No hay que coincidir con cada aspecto del acuerdo para respaldar, como lo expliqué en el Senado, que se finiquite el proceso, dado el gran avance que para Colombia significa ponerle fin a un alzamiento armado que nunca debió darse y cuyos daños han sido enormes.
Se contrapone con el programa del Polo, por ejemplo, que allí se diga que “La Reforma Rural Integral (se adelantará en un contexto de globalización y de políticas de inserción ella por parte del Estado”.
Durante la implementación legal de lo pactado deberá corregirse que el acceso de las Farca unas curules –participación que no objetamos– se acordara de forma que pone en riesgo la presencia del Polo y de otras fuerzas minoritarias en el Congreso, a pesar de que el reclamo se le planteó formalmente al presidente Juan Manuel Santos.
También es comprensible que a otros sectores los contraríen aspectos del nuevo acuerdo. Pero no resiste análisis afirmar que por ello el país pierde más de lo que gana y que entonces es mejor que no haya acuerdo, porque no es así.
Y no lo es porque nada en el texto desquicia a Colombia ni le impide avanzar por el camino de resolver sus demás problemas, que seguirán iguales tras lo pactado en La Habana.
Esas son exageraciones que pueden decirse, mas no probarse, y que están conduciendo a que, según lo expresado por los voceros del Centro Democrático y de la Unidad Nacional, los colombianos sigamos, como corcho en remolino, presos del debate sobre qué hacer con las Farc.
Esa controversia se ha usado para escoger en línea a cinco presidentes neoliberales, mientras tapaban que en todo lo demás los candidatos, supuestamente diferentes, representaban los mismos intereses.
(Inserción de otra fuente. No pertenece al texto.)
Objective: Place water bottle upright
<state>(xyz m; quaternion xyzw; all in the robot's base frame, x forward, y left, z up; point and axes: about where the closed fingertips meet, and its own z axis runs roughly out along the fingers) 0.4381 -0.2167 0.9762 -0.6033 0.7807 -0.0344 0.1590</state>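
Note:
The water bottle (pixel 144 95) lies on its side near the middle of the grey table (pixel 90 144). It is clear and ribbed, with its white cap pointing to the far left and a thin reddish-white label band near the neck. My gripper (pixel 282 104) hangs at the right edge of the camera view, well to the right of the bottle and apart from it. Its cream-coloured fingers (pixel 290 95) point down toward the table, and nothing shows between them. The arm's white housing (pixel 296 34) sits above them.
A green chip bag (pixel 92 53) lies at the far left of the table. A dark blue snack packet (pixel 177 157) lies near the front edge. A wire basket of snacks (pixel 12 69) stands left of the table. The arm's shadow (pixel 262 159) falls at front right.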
Ya los formadores de opinión empezaron a martillar con que en 2018 todo se limitará a escoger entre los candidatos que promuevan los dos últimos presidentes de la República, pretensión calculada para que sin importar quién gane, ganen los mismos, con el mismo modelo económico, social y político de la globalización neoliberal, para que siga pasando lo mismo.
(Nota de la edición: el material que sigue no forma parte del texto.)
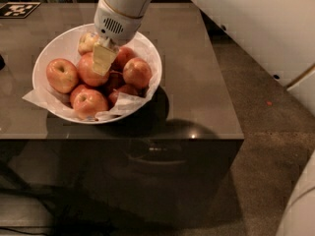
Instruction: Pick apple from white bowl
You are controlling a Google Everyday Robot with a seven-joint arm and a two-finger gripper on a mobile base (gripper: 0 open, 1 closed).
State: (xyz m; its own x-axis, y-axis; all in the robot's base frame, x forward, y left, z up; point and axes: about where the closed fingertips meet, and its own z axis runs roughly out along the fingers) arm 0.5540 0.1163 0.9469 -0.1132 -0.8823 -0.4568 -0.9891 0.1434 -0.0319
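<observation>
The apple, large and orange-red, lies in the middle of the pile in the white bowl. The bowl stands on the left half of the table, its near rim not far from the front edge.

The gripper is down on the apple's upper right side, touching or just over it. I cannot tell whether it has hold of the apple or how wide it stands.

The main risk, as I judge it, is an off-centre hold. The contact looks to be on the apple's shoulder, not across its middle, so a round, smooth fruit could squirt out and drop back among the others.

Its neighbours press close: a dark red apple on the right and a pale apple behind. A lift could drag one along or send it rolling over the shallow rim toward the front edge. The crumpled paper could also catch and tug the bowl.

The arm reaches in from the back edge, right of the bowl's middle. Its wrist is pitched steeply down over the bowl's far side, with the gripper aimed down and toward the front left corner.
</observation>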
Se trata de regresar a días como los del monopolio liberal-conservador, en los que las elecciones –con una ciudadanía políticamente manipulada mediante un sectarismo feroz– eran como carreras de caballos en las que competían varios ejemplares, pero todos del mismo dueño.
El aporte aparentemente innovador de Santos consistiría en lograr la tercera presidencia de la Unidad Nacional, con el mismo programa que hoy ejecuta, más el Acuerdo de La Habana, y el respaldo de sectores provenientes de la izquierda.
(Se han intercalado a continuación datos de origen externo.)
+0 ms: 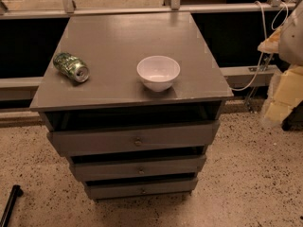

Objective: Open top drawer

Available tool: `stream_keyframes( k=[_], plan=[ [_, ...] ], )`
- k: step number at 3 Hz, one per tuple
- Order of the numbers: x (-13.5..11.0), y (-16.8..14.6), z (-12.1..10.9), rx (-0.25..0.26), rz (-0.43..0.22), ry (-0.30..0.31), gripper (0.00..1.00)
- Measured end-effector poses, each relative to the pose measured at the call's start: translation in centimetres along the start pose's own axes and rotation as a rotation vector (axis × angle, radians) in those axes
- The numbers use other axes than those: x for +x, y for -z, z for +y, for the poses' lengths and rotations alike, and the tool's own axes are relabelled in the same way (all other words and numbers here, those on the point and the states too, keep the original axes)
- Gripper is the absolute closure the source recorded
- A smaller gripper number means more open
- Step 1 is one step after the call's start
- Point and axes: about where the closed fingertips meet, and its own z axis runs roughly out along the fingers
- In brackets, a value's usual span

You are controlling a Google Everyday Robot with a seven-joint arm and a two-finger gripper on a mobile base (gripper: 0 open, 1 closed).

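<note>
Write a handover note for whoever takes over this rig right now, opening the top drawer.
End effector: not in view; nothing touches the knob.
Top drawer: dark gap under the cabinet top, so it looks partly pulled out.
On top: green can on its side at left, white bowl upright.
Left: check it is open enough; if not, pull the knob.
</note>
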Motion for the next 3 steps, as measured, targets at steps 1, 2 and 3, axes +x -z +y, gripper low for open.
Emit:
stream_keyframes(
  k=[1, 2, 3],
  plan=[
    [0.0, 0.0, 0.0, 0.0, 0.0, 0.0, 0.0],
    [0.1, -2.3, 1.8, 0.031, -0.078, 0.021, 0.0],
    [0.0, -5.2, 4.2, 0.045, -0.213, 0.043, 0.0]
  ],
)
Es obvio que la jugada consiste en regresar a Colombia a algo semejante al Frente Nacional –con sus contubernios fundamentales y peleas superficiales–, mediante el desarme militar de las Farc y el desarme político de todos los ex alzados en armas y de aquellos que, en la legalidad, hemos estado en la oposición al régimen.
Aunque no lo digan, ello le suena a gloria a los líderes del Centro Democrático, porque bien saben que sus diferencias con el santismo, en asuntos medulares, no van más allá del proceso de paz.
Salta a la vista que el nuevo Acuerdo de La Habana sirve para desarmar a las Farc y para que éstas, comprometidas con el respeto a la Constitución, se reintegren con garantías legales y políticas a la vida civil.
Pero también es cierto que los demás problemas nacionales seguirán iguales, con sus graves carencias en soberanía y democracia auténtica, TLC y privatizaciones, sector financiero, monopolización económica extrema, medio ambiente, empleo y pobreza, salud y educación, agro, industria y servicios públicos, y ni qué decir que en corrupción política y de todos los tipos.
Colombia necesita en 2018 un gobierno “ni ni”, ni de la Unidad Nacional ni del Centro Democrático, que si bien respete el Acuerdo y la legalidad que lo respalde, también derrote las concepciones de la clase política que desde siempre, y en especial a partir de 1990, ha mandado muy mal.